Beginning with the first line below, retype exactly each line through the one containing "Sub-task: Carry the". Leave out all pictures.

*** Block opens ***

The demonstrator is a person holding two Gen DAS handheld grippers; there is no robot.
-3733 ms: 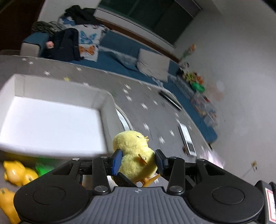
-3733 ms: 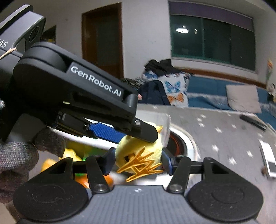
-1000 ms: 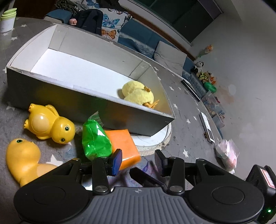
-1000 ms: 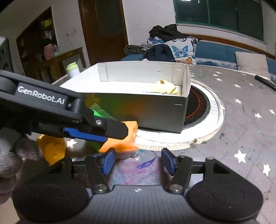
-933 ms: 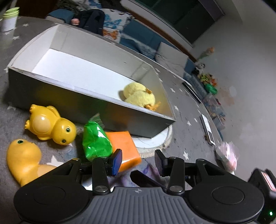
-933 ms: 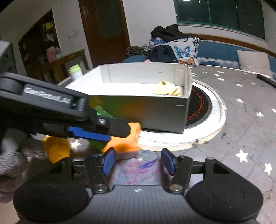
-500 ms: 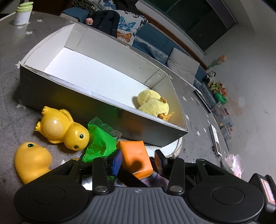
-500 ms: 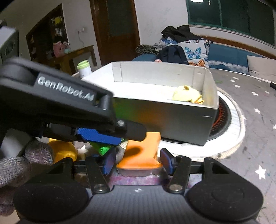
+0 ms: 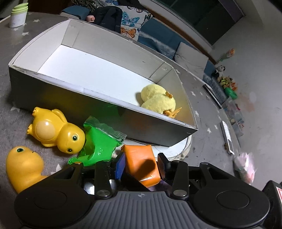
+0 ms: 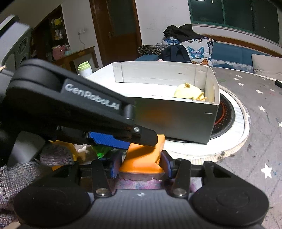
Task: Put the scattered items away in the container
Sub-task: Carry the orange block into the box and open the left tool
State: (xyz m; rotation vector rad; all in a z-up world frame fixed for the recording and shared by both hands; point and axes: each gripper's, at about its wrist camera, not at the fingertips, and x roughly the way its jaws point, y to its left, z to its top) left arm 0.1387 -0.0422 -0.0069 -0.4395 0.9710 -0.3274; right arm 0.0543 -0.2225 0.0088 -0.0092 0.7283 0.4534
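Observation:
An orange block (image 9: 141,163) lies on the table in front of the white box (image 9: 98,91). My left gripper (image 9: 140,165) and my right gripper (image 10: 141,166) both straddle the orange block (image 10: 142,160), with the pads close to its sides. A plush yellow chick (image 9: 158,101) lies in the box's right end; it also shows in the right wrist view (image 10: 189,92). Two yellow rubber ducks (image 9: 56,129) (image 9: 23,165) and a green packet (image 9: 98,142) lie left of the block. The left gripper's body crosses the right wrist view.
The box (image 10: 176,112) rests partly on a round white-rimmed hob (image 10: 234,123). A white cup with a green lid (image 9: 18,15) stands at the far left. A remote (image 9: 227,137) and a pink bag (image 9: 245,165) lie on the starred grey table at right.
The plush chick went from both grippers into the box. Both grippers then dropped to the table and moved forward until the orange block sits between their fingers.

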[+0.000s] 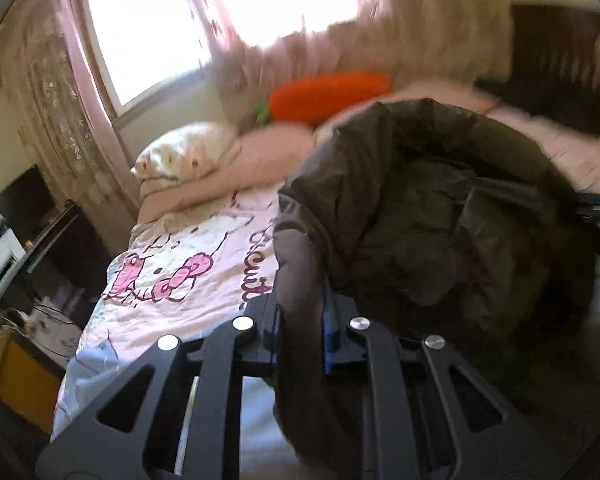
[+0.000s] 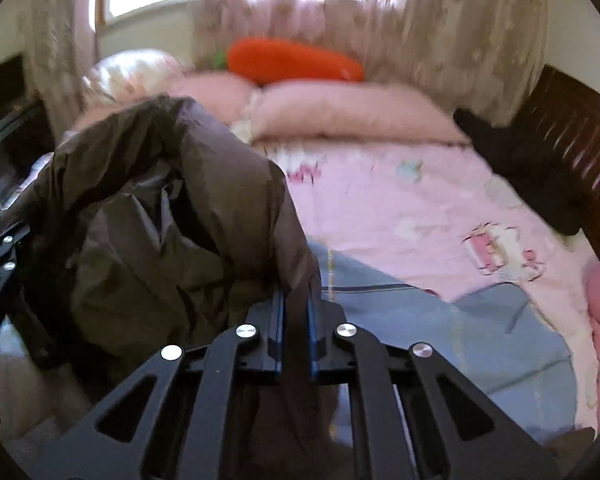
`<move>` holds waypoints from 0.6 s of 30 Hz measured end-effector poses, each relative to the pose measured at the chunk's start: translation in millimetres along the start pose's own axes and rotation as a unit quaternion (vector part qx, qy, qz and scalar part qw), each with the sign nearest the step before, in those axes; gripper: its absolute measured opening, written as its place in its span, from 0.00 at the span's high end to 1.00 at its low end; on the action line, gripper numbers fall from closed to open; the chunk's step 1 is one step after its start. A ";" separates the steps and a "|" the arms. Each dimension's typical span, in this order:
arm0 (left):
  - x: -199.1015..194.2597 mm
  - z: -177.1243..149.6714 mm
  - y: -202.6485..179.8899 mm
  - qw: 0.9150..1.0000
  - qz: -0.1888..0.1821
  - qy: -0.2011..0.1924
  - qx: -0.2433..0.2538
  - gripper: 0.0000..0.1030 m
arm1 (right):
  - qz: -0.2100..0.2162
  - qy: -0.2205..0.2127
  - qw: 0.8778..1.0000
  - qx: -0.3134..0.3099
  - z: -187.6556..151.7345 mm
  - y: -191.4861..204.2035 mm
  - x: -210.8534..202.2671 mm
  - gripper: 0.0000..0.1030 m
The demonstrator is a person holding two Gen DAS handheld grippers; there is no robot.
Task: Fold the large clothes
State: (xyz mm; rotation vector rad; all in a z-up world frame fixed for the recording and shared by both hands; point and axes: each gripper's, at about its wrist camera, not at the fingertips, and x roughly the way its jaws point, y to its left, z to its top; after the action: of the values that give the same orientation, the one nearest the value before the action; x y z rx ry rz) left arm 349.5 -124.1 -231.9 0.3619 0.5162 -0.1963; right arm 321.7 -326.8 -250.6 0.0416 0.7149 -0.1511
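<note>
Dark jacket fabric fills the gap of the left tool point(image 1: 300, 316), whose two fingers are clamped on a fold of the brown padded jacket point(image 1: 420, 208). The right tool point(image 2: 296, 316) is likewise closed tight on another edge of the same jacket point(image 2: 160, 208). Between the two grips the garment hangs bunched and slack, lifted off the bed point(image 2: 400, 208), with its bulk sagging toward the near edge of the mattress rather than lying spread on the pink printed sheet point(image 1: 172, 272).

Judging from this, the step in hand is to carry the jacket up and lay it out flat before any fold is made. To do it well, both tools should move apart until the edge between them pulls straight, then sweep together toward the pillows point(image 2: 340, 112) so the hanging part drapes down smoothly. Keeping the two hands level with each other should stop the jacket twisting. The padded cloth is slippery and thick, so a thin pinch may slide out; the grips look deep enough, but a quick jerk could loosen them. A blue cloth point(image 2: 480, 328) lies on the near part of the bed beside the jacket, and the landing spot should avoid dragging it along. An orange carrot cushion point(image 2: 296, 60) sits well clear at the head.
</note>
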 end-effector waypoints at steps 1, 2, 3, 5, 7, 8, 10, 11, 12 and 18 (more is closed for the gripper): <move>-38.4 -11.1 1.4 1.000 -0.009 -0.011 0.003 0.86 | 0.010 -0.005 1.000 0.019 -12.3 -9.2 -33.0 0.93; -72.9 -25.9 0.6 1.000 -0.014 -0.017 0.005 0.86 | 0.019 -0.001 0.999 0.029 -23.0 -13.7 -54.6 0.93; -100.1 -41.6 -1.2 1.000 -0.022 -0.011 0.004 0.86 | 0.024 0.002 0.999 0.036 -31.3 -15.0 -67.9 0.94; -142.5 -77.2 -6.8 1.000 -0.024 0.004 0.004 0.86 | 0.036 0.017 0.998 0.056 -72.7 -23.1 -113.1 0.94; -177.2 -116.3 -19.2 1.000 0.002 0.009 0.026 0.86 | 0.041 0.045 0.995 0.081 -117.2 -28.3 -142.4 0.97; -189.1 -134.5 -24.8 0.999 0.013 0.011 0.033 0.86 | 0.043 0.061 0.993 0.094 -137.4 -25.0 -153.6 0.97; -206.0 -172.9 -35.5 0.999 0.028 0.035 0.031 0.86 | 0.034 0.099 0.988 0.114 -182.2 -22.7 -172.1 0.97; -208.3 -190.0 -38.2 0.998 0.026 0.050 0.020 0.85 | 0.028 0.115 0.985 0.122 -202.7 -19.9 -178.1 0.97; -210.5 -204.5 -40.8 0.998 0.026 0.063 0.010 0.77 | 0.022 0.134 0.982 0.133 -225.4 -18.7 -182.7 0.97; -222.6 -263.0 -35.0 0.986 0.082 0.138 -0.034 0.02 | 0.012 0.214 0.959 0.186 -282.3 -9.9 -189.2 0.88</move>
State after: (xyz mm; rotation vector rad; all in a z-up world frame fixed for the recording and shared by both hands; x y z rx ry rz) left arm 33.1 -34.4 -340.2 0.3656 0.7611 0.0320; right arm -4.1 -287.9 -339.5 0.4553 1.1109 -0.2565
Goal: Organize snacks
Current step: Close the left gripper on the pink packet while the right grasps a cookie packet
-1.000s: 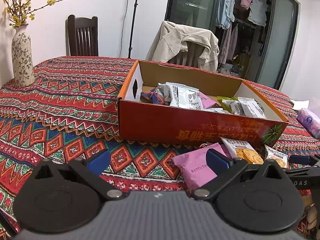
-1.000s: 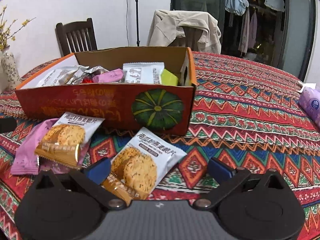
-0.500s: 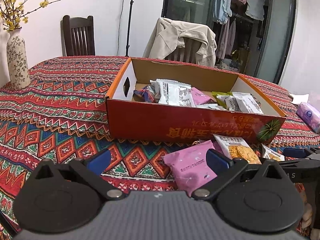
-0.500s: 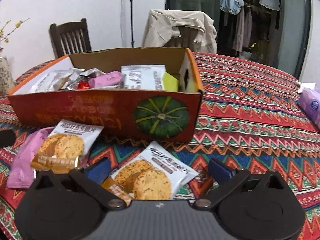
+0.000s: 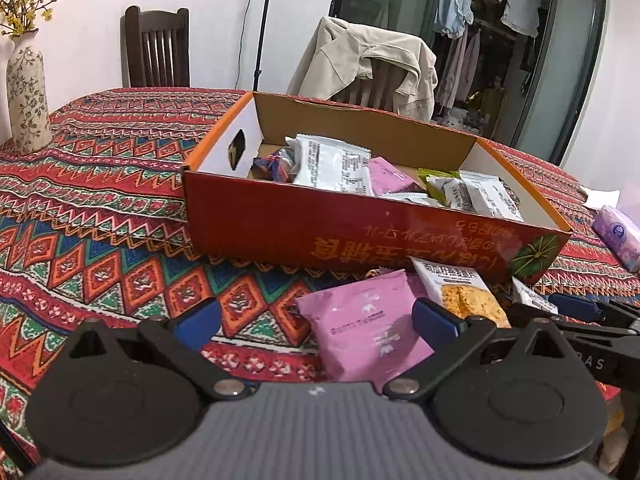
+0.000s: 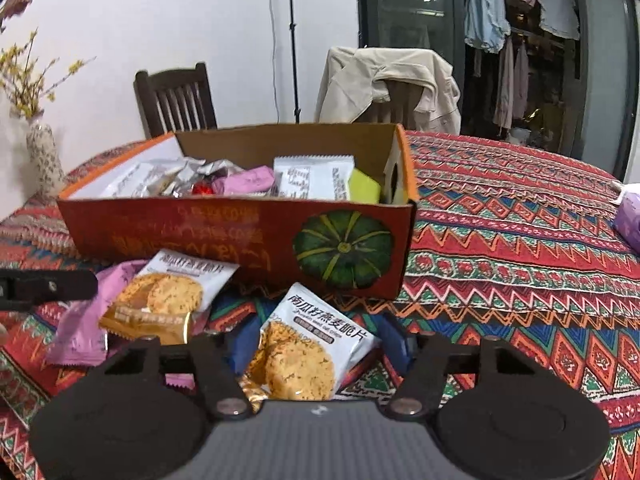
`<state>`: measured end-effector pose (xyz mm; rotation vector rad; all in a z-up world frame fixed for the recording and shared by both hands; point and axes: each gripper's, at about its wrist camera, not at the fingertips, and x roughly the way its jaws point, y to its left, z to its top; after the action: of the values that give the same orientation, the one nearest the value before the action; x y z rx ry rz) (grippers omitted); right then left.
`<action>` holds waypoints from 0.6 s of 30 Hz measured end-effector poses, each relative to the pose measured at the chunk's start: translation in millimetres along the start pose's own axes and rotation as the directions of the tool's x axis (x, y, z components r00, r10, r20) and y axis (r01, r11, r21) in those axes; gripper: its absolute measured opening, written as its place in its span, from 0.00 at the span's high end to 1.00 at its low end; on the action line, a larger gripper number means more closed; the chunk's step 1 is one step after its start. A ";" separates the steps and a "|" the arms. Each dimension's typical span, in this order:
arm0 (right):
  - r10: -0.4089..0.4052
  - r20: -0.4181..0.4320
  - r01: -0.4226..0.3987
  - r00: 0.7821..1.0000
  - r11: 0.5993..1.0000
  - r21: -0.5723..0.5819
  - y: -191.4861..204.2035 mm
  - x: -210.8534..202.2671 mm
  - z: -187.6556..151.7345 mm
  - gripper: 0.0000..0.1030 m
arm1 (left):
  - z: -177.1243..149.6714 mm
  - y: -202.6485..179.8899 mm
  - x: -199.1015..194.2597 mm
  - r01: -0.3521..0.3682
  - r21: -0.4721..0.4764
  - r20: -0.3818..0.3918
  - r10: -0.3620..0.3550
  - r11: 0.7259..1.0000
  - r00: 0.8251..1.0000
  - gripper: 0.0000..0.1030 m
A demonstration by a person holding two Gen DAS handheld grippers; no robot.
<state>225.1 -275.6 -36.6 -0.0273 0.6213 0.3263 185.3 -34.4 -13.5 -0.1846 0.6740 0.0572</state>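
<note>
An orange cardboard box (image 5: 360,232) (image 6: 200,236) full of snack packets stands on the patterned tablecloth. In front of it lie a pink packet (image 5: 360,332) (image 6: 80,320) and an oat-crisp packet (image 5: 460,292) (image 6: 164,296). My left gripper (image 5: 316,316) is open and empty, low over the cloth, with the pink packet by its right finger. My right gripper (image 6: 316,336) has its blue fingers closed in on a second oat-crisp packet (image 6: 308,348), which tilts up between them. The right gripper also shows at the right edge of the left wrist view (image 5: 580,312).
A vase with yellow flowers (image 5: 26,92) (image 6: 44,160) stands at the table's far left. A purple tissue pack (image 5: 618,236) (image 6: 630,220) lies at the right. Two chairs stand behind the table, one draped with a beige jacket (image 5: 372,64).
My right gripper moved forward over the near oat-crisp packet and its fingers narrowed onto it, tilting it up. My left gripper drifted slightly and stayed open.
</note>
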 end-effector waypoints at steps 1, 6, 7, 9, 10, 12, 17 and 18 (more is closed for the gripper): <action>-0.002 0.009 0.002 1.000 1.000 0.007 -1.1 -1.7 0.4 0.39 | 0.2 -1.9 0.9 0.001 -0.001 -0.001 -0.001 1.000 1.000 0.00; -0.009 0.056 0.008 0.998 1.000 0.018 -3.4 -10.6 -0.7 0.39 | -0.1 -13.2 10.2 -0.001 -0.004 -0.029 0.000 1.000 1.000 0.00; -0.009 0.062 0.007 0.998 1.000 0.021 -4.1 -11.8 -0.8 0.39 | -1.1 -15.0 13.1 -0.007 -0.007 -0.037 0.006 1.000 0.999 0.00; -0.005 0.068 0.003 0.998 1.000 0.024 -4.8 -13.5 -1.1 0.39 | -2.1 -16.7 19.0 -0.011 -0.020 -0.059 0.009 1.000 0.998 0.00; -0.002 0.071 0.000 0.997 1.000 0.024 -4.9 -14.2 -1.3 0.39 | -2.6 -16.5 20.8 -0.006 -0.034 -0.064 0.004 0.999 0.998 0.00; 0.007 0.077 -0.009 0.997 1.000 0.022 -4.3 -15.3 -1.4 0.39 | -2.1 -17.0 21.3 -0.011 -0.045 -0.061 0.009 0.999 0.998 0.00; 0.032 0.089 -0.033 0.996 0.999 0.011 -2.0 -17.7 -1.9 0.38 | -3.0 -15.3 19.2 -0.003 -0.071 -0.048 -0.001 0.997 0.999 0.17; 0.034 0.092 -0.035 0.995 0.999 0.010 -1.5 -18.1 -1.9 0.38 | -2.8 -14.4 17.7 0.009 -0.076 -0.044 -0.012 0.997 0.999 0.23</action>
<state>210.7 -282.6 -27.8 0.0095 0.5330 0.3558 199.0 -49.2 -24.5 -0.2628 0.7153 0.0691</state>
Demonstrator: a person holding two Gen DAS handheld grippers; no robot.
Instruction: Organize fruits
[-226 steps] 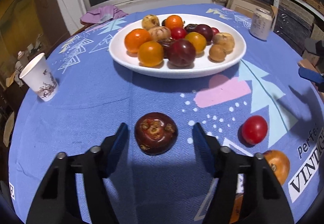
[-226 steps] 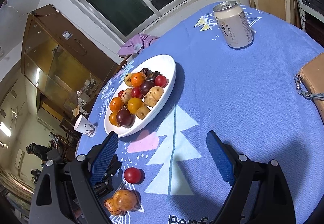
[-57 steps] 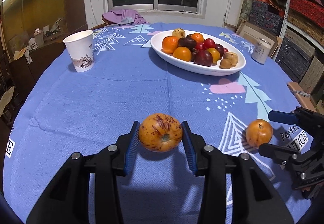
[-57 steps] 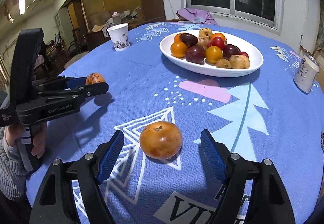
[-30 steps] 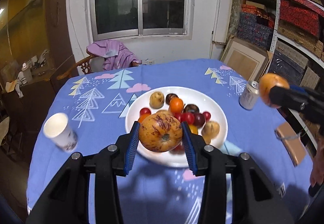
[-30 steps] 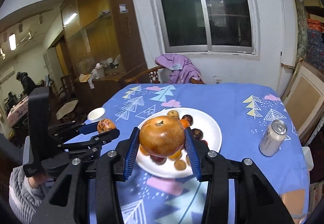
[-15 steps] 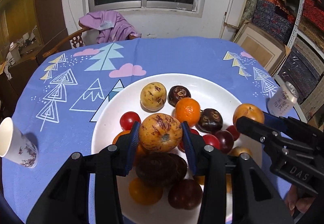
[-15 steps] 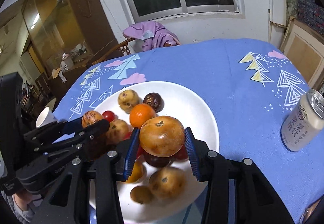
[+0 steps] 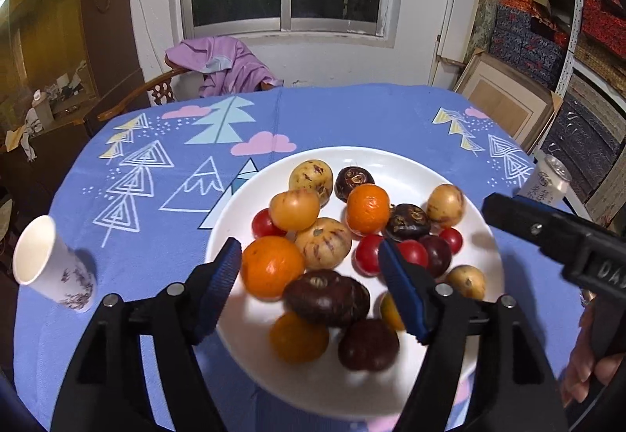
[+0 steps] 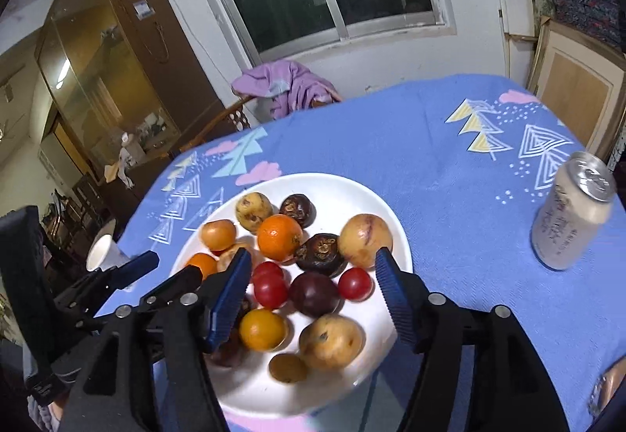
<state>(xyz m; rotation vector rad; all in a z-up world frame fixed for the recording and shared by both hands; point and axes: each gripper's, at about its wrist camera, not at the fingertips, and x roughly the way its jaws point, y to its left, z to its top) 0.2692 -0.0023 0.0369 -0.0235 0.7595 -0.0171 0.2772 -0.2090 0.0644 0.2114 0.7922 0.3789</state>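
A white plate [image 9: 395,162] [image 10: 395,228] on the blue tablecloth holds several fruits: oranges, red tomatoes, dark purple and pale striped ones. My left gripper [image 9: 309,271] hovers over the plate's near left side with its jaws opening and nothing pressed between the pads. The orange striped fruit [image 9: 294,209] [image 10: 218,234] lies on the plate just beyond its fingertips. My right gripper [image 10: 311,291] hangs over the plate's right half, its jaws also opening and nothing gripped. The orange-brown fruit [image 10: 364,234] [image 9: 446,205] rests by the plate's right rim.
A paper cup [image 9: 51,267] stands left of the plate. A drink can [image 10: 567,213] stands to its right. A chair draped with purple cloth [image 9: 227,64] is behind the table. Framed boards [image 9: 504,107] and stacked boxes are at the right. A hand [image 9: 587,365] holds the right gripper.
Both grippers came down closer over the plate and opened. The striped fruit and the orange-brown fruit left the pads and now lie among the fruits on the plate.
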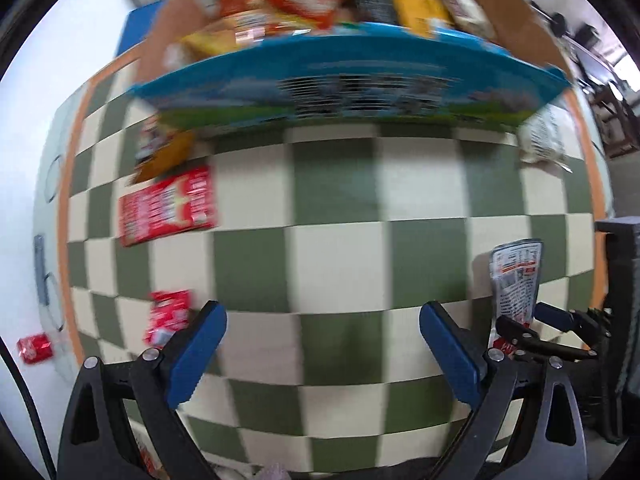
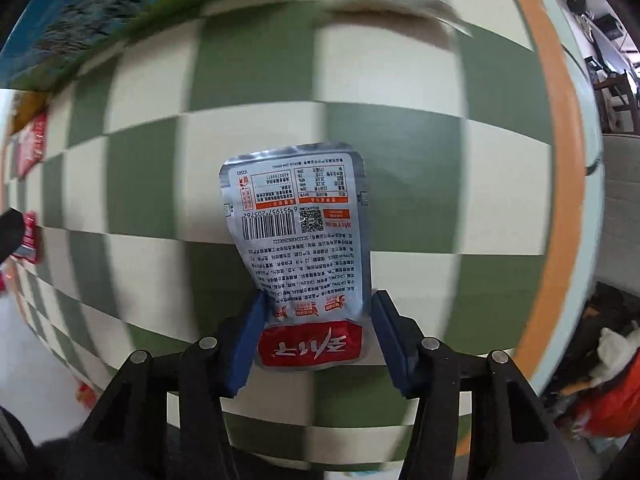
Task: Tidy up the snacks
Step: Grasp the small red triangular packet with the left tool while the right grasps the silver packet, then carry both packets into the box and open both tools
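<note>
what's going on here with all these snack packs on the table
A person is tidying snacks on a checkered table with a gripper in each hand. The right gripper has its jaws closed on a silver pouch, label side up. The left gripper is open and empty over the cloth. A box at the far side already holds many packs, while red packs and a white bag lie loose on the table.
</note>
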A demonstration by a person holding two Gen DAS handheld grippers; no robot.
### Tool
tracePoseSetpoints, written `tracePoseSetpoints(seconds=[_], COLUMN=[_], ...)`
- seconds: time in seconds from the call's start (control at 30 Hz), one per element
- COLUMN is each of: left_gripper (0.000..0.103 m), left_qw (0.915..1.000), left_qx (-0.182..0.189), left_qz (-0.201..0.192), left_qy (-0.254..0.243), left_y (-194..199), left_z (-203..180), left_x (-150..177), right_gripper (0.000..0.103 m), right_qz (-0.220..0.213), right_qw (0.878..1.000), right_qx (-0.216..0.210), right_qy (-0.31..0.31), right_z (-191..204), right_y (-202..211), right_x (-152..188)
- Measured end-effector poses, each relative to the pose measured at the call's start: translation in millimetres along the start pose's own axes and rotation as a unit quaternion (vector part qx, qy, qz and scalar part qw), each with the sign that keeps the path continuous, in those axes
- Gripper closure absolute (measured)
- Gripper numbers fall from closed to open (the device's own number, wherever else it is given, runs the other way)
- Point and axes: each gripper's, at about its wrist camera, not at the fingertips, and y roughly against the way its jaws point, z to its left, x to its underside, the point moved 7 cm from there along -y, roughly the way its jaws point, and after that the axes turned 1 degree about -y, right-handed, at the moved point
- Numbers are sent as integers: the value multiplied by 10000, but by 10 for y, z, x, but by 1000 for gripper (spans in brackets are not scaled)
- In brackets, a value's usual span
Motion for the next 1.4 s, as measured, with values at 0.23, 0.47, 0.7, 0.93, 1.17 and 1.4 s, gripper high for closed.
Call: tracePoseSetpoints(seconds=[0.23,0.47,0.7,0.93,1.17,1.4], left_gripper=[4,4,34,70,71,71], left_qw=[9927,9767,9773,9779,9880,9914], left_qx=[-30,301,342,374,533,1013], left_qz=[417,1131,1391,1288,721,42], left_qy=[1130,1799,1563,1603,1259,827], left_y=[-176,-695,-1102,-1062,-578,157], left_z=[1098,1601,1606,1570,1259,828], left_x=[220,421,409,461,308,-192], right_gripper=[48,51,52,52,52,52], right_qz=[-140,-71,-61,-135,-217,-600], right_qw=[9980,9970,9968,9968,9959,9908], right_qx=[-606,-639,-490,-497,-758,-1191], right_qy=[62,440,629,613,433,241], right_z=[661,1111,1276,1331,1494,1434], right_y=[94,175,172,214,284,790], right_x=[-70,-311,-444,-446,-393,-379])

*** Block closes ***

• RESULT OF THIS TASK
The demonstrator is a person holding two Gen DAS handheld grippers; there is no robot.
-3733 ms: 
-3733 ms: 
-1000 ms: 
-1000 ms: 
-933 ms: 
-933 ms: 
-500 ms: 
-500 ms: 
+0 ms: 
+0 ms: 
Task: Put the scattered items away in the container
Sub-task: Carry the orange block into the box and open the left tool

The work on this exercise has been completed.